"Si Ludovic Berthillot est, à peu de choses près, l'antithèse d'Errol Flynn, le personnage d'Armand qu'il interprète est bien un Robin des Bois français contemporain, un personnage qui transgresse les lois pour offrir la fortune aux pauvres. Sachant que chez Alain Guiraudie, la richesse est d'abord synonyme de liberté, le roi de l'évasion est celui par qui la liberté vient aux hommes : liberté de penser, de changer d'orientation sexuelle, dans un sens comme dans l'autre, de se soustraire au diktat de l'ordre moral, qu'il émane de l'esprit de clocher ou d'une idéologie étatique répressive...
Revenu de la mythologie fantasque et syncrétique sur laquelle reposait Du soleil pour les gueux, et qu'il avait réactivée, au point de tourner un peu en rond, dans ses deux derniers longs métrages, Guiraudie retrouve ici son souffle épique en replantant ses deux pieds dans le réel. La force, la beauté du film, reposent sur l'alliance des corps de Ludovic Berthillot et Hafsia Herzi, un quadragénaire adipeux et une jeune fille débordante de sensualité, échappant chacun à leur manière aux canons de la beauté standardisée. Qu'ils soient filmés en faisant l'amour dans l'herbe ou se courant après dans des plans-séquences délirants où le lyrisme ferraille avec l'humour, ils s'accordent avec une grâce lumineuse qui déborde sur les autres personnages, lesquels semblent, eux, tout droit sortis d'un film de Jean-Pierre Mocky.

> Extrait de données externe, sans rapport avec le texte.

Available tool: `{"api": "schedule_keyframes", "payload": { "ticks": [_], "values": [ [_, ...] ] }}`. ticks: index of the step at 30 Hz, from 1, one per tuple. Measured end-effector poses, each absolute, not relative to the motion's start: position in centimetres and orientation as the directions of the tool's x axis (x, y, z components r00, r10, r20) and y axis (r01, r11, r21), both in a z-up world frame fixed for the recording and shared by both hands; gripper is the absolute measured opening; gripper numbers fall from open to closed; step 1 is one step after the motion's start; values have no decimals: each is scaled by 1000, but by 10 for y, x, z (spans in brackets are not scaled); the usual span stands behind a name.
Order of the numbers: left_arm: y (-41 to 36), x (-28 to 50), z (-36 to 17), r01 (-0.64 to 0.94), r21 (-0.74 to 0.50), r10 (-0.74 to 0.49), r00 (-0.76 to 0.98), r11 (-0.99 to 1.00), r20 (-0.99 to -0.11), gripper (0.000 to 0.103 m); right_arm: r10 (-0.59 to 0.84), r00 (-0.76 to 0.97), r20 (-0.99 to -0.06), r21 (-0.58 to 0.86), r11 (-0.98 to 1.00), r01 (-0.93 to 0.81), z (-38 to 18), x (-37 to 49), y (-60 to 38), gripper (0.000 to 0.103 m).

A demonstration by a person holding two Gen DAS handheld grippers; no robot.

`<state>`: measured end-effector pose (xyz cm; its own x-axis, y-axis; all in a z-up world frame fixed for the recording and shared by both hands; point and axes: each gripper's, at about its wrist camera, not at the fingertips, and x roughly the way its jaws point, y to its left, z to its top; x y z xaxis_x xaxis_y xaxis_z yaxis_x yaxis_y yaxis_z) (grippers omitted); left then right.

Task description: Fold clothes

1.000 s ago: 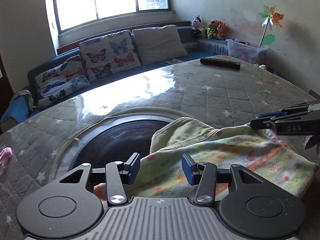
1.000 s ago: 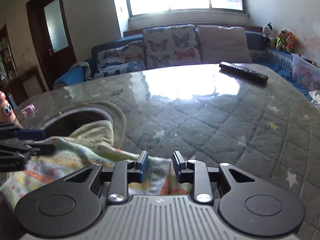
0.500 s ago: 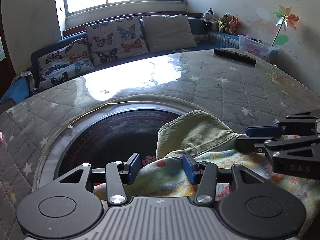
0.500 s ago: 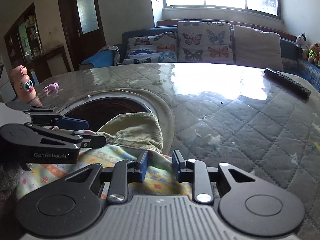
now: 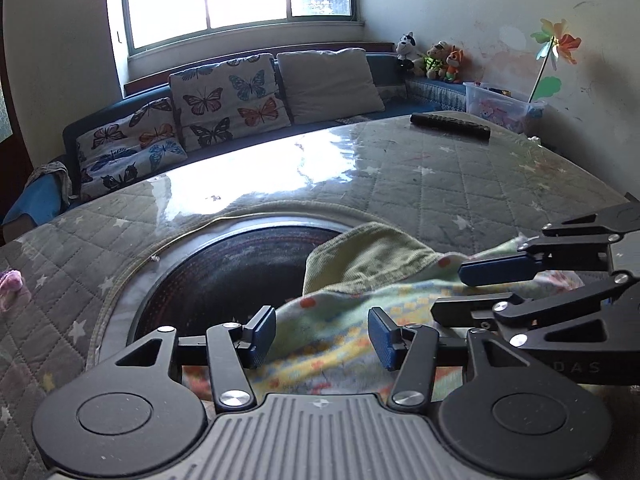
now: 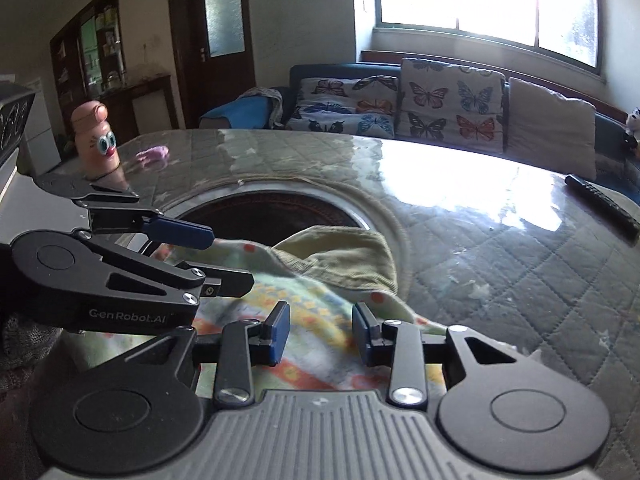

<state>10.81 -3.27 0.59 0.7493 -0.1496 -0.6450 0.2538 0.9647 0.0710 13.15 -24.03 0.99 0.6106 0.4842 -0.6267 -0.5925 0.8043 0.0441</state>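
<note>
A small patterned garment [image 5: 336, 320] with a plain green upper part [image 5: 372, 256] lies on the quilted table at the near edge of a dark round recess [image 5: 224, 276]. It also shows in the right wrist view [image 6: 320, 292]. My left gripper [image 5: 322, 338] is open, low over the cloth, nothing between its pads. My right gripper [image 6: 320, 334] is open over the same cloth. Each gripper shows in the other's view: the right one [image 5: 464, 288] from the right, the left one [image 6: 224, 258] from the left, jaws apart over the cloth.
A black remote [image 5: 450, 125] lies at the far right of the table [image 5: 480, 184]. A pink finger-shaped toy [image 6: 96, 140] and a small pink item [image 6: 154, 155] stand at the left. A sofa with butterfly cushions [image 5: 224, 100] runs behind the table.
Both grippers have swung toward each other and closer over the garment, each now larger in the other's view. The right jaws stand wider apart. The garment lies much as before.
</note>
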Motion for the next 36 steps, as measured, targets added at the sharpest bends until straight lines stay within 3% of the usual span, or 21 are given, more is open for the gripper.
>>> {"api": "schedule_keyframes", "payload": {
  "ticks": [14, 27, 36],
  "values": [
    [-34, 56, -5, 241, 136, -109, 779, 961, -617, 56, 493, 619, -611, -46, 759, -649, 8, 66, -237, 34],
    [-18, 18, -7, 150, 118, -54, 810, 982, -584, 86, 493, 646, -583, 7, 798, -602, 10, 31, -267, 55],
    [-8, 14, -11, 110, 88, -38, 808, 990, -587, 93, 414, 679, -606, 57, 874, -483, -2, 31, -315, 55]
  ]
}}
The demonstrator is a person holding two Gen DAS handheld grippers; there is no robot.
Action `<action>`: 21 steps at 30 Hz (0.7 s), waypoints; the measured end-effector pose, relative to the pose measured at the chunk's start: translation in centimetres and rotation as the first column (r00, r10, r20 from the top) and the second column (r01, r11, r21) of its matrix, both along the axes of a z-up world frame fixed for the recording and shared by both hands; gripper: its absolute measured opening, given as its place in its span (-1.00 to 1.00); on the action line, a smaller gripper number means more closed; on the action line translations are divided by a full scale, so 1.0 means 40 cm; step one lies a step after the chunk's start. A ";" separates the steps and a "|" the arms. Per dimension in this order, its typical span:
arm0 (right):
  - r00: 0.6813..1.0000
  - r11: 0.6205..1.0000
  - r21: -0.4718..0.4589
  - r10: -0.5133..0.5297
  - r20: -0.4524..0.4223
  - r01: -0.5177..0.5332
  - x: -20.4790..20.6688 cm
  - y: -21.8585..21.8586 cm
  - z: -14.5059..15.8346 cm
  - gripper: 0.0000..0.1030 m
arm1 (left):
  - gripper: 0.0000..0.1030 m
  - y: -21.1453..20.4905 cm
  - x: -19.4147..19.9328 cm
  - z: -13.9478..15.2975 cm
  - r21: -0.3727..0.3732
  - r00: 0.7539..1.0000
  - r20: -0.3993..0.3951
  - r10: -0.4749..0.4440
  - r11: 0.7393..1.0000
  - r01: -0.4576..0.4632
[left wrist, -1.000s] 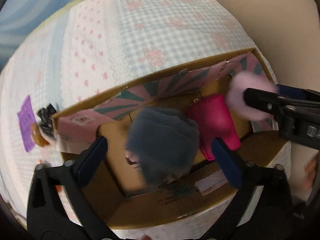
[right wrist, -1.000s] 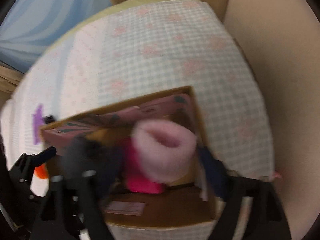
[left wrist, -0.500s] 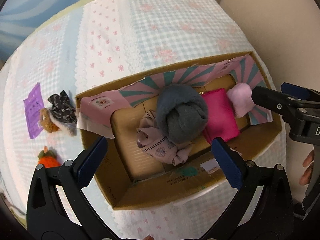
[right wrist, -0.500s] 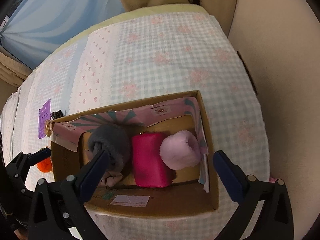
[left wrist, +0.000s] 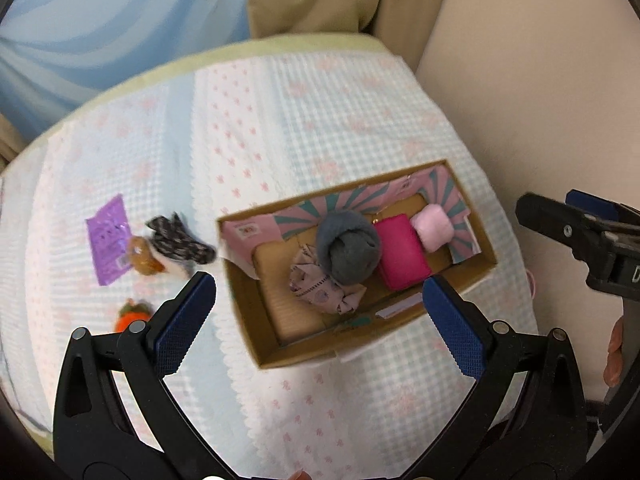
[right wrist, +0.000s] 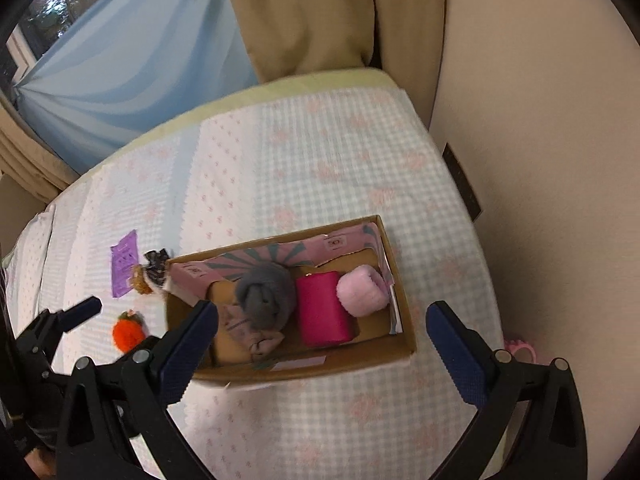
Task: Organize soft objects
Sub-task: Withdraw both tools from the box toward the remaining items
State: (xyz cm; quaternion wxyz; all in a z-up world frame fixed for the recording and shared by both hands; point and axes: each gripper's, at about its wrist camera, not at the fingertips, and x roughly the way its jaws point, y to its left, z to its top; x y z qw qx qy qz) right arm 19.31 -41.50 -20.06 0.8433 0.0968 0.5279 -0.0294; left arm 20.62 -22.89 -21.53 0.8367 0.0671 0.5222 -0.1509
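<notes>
A bed (right wrist: 320, 184) under a pale blue gingham cover with pink flowers fills both views. Beyond it, at twelve o'clock, hangs a tan curtain (right wrist: 320, 16); a light blue curtain (right wrist: 120, 80) hangs at ten o'clock, and a cream wall (right wrist: 540, 120) stands at three o'clock.

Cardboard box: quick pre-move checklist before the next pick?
1. Left gripper open and empty: ok.
2. Right gripper open and empty: ok.
3. Grey roll, magenta pouch and pink roll inside the cardboard box: ok.
4. Everything off the bed: not ok; orange plush, dark patterned cloth and purple packet lie outside, left of the box.
5. Free space in the box for more: ok, bare floor at its left end.
6. Whether the packet is soft: cannot tell.
</notes>
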 end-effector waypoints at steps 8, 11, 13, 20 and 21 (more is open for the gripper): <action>0.994 0.999 -0.003 0.037 0.099 -0.037 -0.113 0.112 0.192 1.00 | 0.99 0.160 -0.100 0.220 -0.049 0.989 0.131 0.067 0.997 -0.061; 0.987 0.999 0.004 0.053 0.150 -0.054 -0.152 0.167 0.254 1.00 | 0.99 0.246 -0.148 0.297 -0.065 0.977 0.188 0.101 0.994 -0.090; 0.982 0.998 -0.009 0.060 0.180 -0.059 -0.175 0.205 0.284 1.00 | 0.99 0.305 -0.175 0.337 -0.057 0.966 0.226 0.124 0.992 -0.114; 0.958 0.992 -0.048 0.121 0.260 -0.113 -0.225 0.348 0.345 1.00 | 0.99 0.504 -0.213 0.404 -0.105 0.943 0.242 0.229 0.972 -0.209; 0.954 0.991 -0.052 0.133 0.269 -0.124 -0.228 0.375 0.351 1.00 | 0.99 0.533 -0.213 0.410 -0.109 0.939 0.244 0.243 0.969 -0.222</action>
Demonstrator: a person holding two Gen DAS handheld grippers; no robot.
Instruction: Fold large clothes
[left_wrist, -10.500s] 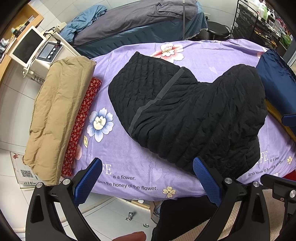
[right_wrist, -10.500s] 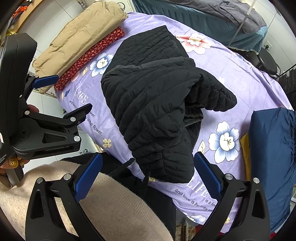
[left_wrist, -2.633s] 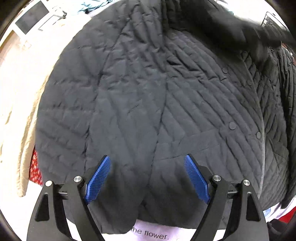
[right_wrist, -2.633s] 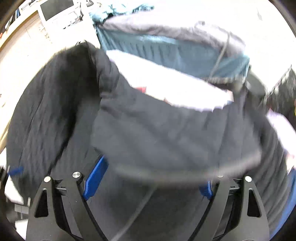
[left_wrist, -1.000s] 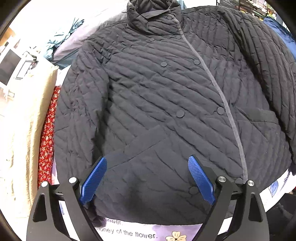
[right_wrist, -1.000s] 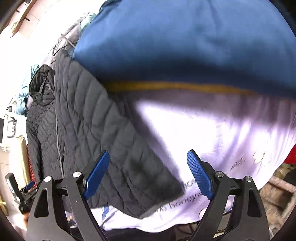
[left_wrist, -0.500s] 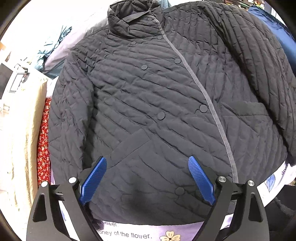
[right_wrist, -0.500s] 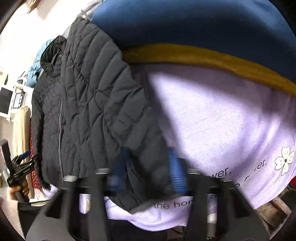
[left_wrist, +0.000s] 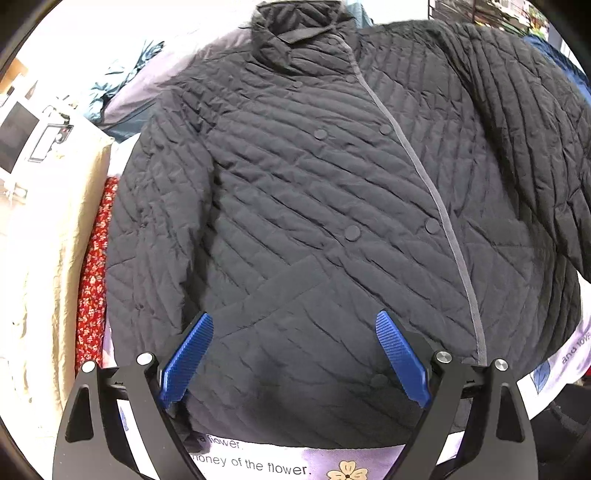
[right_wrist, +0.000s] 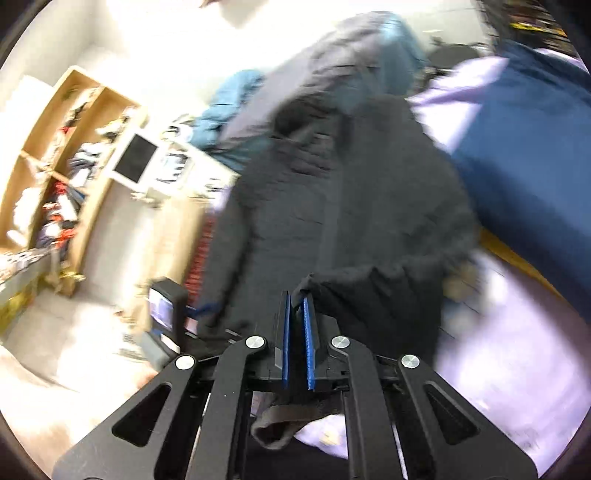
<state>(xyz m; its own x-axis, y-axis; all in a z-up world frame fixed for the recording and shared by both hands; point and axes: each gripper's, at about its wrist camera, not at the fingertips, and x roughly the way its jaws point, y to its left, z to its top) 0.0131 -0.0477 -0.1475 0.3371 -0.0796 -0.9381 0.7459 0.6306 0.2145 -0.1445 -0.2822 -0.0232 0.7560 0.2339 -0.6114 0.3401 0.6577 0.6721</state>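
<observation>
2 grippers, 2 very different jobs right now. Your right gripper (right_wrist: 297, 308) has just been closing, and its blue pads are clamped together on a thin black edge of the jacket (left_wrist: 314, 206), apparently the cuff end of the sleeve (right_wrist: 373, 291) on that side; the right wrist view is badly blurred, so you cannot tell the exact spot pinched. Your left gripper (left_wrist: 293, 354) hovers with its jaws wide apart above the jacket's hem, gripping nothing.

The jacket lies face up and buttoned on the purple flowered sheet (left_wrist: 295, 463), collar at the far end, hem nearest you, so its long axis runs straight away from you. Beside its left edge sits a red floral cloth (left_wrist: 92, 266) and a beige bundle (left_wrist: 48, 258); a navy bundle (right_wrist: 528, 147) lies to the right.

What the next move probably turns on: the pinched sleeve belongs on the right, and the body lies to its left, so you would carry it leftward across the chest. Your right hand is the nearer one for that; the left could pin the hem.
</observation>
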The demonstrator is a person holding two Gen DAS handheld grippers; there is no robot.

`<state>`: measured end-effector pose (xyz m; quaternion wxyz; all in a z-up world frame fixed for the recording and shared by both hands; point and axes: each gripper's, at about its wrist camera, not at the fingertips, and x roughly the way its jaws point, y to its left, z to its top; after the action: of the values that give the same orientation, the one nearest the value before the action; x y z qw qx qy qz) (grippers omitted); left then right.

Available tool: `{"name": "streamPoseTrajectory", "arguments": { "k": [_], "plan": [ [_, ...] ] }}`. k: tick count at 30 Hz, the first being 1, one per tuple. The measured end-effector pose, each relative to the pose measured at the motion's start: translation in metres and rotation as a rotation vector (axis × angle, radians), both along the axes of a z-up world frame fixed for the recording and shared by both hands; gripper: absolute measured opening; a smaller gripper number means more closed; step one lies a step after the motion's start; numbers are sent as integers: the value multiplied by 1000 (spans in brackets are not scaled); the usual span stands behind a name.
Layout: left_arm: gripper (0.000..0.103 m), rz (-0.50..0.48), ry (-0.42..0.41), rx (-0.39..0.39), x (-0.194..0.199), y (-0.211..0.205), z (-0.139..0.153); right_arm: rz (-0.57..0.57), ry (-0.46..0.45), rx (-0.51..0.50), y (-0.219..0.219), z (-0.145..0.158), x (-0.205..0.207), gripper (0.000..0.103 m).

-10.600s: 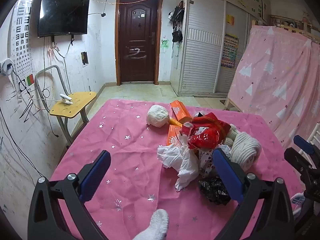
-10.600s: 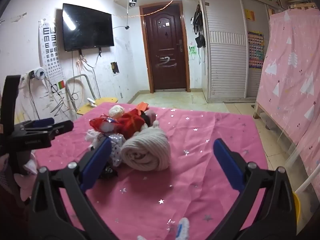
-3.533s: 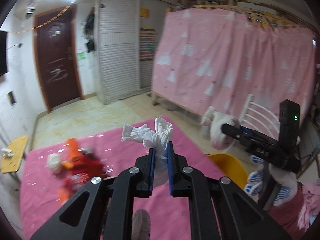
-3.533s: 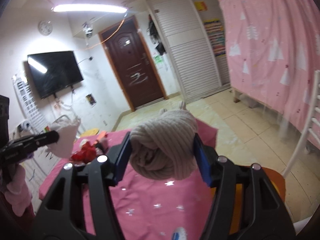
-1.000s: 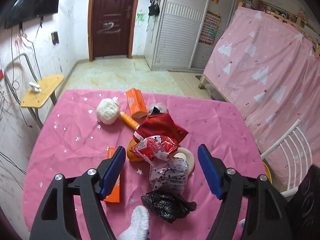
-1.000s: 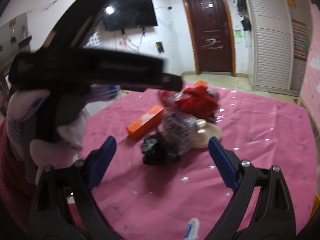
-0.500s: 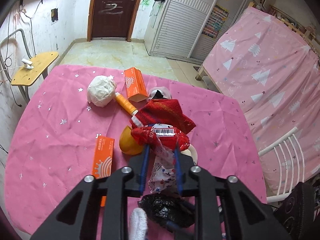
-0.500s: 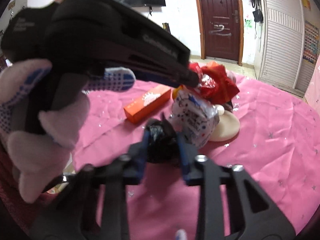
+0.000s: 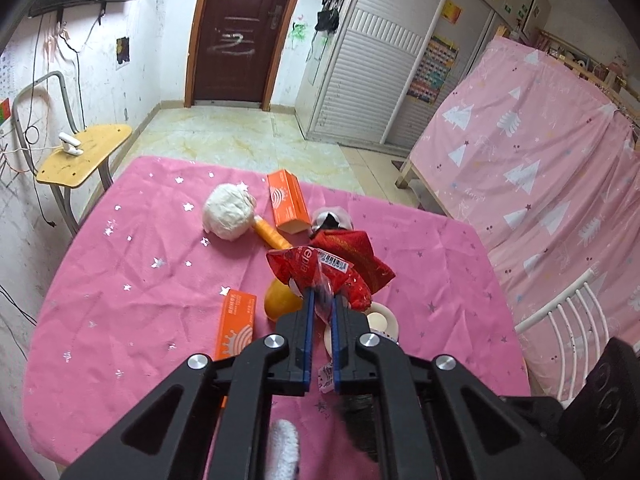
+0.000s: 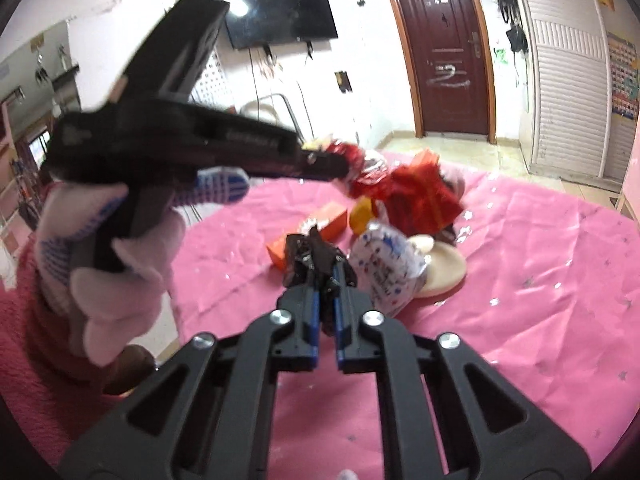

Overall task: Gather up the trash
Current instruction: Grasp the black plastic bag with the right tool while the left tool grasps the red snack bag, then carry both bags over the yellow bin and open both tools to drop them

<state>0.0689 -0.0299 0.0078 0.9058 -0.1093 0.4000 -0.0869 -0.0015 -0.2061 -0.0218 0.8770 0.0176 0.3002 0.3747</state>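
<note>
Left wrist: two orange boxes (image 9: 289, 207) – one white ball (image 9: 227, 216).

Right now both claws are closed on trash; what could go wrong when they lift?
The left claw pinches only an edge of the red wrapper, so it might slip or tear. The black plastic bag in the right claw lies against the white printed packet, which may get dragged along.

Dark door (image 9: 236, 32), wall television (image 10: 276, 6), yellow chair (image 9: 84, 154), pink curtain (image 9: 532, 160)
</note>
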Motion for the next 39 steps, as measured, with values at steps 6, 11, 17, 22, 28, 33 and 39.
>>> {"name": "streamPoseTrajectory", "arguments": {
  "k": [6,11,17,22,28,33,39],
  "plan": [
    [0,-21,-55,8,-13,-8,20,-55,-49,30,-26,18,-5,5],
    [0,-85,-102,21,-24,-35,39,-140,-90,60,-59,33,-8,5],
    [0,-168,-128,34,-31,-74,52,-273,-144,104,-115,52,-15,5],
    [0,-250,-141,52,-37,-112,57,-403,-187,126,-163,63,-26,5],
    [0,-371,-140,67,-45,-166,56,-560,-226,103,-209,71,-40,5],
    [0,-470,-130,83,-51,-211,50,-683,-240,61,-239,72,-52,5],
    [0,-581,-100,92,-60,-260,38,-771,-231,9,-262,68,-63,6]
  ]
}}
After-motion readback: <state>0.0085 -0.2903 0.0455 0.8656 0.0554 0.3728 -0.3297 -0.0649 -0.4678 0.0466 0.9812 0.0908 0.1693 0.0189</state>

Qu'importe qu'on soit gros, vieux, ou chauve, le désir n'a pas d'âge et n'obéit qu'à sa propre loi, assène le cinéaste, qui envisage celle-ci comme étant soumise à une puissance hyperinflationniste et achève son film dans une apothéose partouzeuse bon enfant. Pour les besoins de la comédie, pour affirmer, dans un grand éclat de rire, sa haine de la morale et des forces réactionnaires, ou tout simplement pour le plaisir."